=== Begin Enclosure ===

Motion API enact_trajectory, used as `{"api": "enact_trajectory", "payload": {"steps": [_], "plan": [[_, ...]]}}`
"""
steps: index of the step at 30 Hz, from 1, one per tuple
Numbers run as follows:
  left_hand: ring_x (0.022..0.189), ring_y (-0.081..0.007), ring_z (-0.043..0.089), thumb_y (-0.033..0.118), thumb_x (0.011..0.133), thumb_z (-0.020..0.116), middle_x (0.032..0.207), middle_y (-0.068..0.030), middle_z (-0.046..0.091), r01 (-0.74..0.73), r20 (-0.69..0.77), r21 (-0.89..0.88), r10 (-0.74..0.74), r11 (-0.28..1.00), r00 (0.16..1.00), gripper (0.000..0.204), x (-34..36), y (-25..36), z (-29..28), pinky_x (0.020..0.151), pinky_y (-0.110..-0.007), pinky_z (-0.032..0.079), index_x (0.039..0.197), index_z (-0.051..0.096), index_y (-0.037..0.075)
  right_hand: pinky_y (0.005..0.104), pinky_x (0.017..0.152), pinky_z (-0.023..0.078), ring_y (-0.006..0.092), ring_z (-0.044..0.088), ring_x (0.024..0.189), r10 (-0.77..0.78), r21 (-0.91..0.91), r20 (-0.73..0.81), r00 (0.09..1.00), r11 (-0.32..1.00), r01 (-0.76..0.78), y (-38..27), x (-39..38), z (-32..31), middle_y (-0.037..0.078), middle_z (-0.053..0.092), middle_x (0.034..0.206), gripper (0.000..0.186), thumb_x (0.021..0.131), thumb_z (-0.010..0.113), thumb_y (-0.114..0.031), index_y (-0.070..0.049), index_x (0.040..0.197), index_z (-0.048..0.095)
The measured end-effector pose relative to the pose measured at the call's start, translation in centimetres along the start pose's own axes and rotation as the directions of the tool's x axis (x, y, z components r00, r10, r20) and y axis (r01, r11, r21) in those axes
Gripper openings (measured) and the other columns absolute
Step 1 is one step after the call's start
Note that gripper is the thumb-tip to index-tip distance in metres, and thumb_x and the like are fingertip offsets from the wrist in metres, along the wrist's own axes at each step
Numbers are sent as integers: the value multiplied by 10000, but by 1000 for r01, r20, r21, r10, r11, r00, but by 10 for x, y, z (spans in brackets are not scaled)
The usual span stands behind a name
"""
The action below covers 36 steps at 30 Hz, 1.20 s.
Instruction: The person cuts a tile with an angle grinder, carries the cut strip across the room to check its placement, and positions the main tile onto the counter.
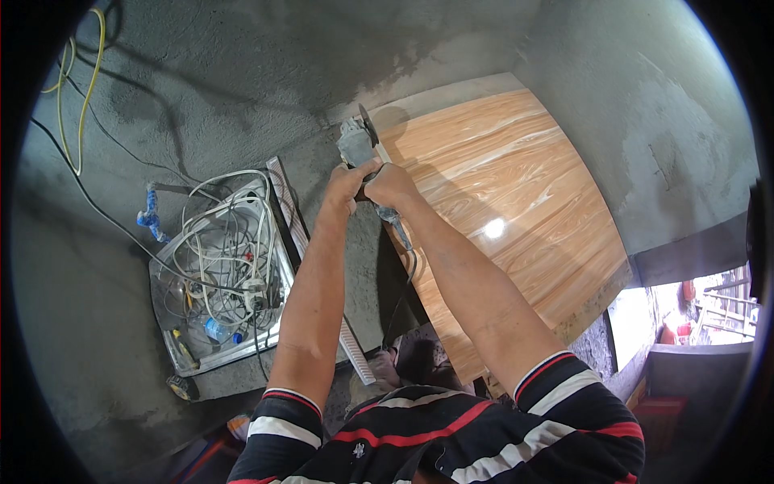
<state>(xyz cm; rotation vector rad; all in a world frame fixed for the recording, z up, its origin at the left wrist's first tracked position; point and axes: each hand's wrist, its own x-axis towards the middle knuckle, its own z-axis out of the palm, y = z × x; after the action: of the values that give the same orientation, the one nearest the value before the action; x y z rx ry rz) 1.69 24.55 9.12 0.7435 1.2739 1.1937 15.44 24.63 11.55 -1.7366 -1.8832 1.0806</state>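
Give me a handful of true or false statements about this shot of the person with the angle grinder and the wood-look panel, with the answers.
1. Both hands, left hand and right hand, grip the angle grinder. True.
2. The grinder's disc sits at the near end of the wood-grain panel. False: it is at the panel's far left corner.
3. The tray left of the arms holds tangled white cables. True.
4. The person wears work gloves. False: both hands are bare.
5. A yellow cord lies on the panel. False: it runs over the grey floor at upper left.

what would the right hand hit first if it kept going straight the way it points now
Likely the angle grinder that the right hand already grips, its disc at the edge of the wood-patterned tile; beyond that, the grey wall, though depth is unclear.
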Motion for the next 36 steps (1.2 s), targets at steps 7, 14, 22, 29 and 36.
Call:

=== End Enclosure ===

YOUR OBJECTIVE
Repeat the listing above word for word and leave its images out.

RESPONSE TO THE TASK
Motion API enact_trajectory, used as `{"api": "enact_trajectory", "payload": {"steps": [_], "plan": [[_, ...]]}}`
"""
steps: index of the step at 30 Hz, from 1, one per tuple
Numbers run as follows:
  left_hand: ring_x (0.022..0.189), ring_y (-0.081..0.007), ring_z (-0.043..0.089), thumb_y (-0.033..0.118), thumb_x (0.011..0.133), thumb_z (-0.020..0.116), middle_x (0.032..0.207), middle_y (-0.068..0.030), middle_z (-0.046..0.091), r01 (-0.74..0.73), r20 (-0.69..0.77), r21 (-0.89..0.88), r10 (-0.74..0.74), r11 (-0.28..1.00), r00 (0.16..1.00), gripper (0.000..0.204), x (-34..36), y (-25..36), z (-29..28), pinky_x (0.020..0.151), pinky_y (-0.110..-0.007), pinky_z (-0.032..0.079), index_x (0.039..0.197), index_z (-0.051..0.096), index_y (-0.037..0.075)
  right_hand: pinky_y (0.005..0.104), pinky_x (0.017..0.152), pinky_z (-0.023..0.078), ring_y (-0.006..0.092), ring_z (-0.044..0.088), ring_x (0.024..0.189), r10 (-0.77..0.78), r21 (-0.91..0.91), r20 (-0.73..0.81), r00 (0.09..1.00), r11 (-0.32..1.00), r01 (-0.76..0.78), y (-38..27), x (-39..38), z (-32..31), middle_y (-0.037..0.078), middle_z (-0.053..0.092), middle_x (0.034..0.206), gripper (0.000..0.186), thumb_x (0.021..0.131), thumb_z (-0.010..0.113), thumb_y (-0.114..0.031), index_y (-0.070..0.049), index_x (0.040..0.197), index_z (-0.048..0.095)
The measured end-effector pose relative to the pose measured at the call's start, translation in centimetres along the start pose's own axes and rotation as the directions of the tool's x axis (x, y, z components r00, r10, r20) and y axis (r01, r11, r21) in those axes
Gripper openings (measured) and the other columns absolute
Step 1 is one step after the call's start
Note that gripper is the thumb-tip to index-tip distance in metres, and thumb_x and the like are fingertip offsets from the wrist in metres, along the wrist's own axes at each step
Numbers are sent as integers: the value multiplied by 10000, but by 1000 for r01, r20, r21, r10, r11, r00, but by 10 for x, y, z (spans in brackets are not scaled)
The usual span stands behind a name
"""
The action below covers 36 steps at 30 Hz, 1.20 s.
Instruction: The person cuts a tile with an angle grinder, carries the cut strip across the room to check its placement, and positions the main tile onto the counter.
<state>(xyz cm; rotation vector rad; all in a world frame fixed for the recording, z up, its origin at the left wrist's first tracked position; point and axes: each hand's wrist, its own x-axis towards the middle knuckle, its own z-axis out of the palm, y = z × x; after the action: of the values that give the same orientation, the one nearest the value before the action; x y z rx ry rz) 1.69 24.55 9.12 0.7435 1.2739 1.1937 15.44 24.63 11.55 -1.7366 -1.8832 1.0806</state>
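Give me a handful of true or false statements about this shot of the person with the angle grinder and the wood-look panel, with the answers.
1. Both hands, left hand and right hand, grip the angle grinder. True.
2. The grinder's disc sits at the near end of the wood-grain panel. False: it is at the panel's far left corner.
3. The tray left of the arms holds tangled white cables. True.
4. The person wears work gloves. False: both hands are bare.
5. A yellow cord lies on the panel. False: it runs over the grey floor at upper left.

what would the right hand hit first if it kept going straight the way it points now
Likely the angle grinder that the right hand already grips, its disc at the edge of the wood-patterned tile; beyond that, the grey wall, though depth is unclear.
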Motion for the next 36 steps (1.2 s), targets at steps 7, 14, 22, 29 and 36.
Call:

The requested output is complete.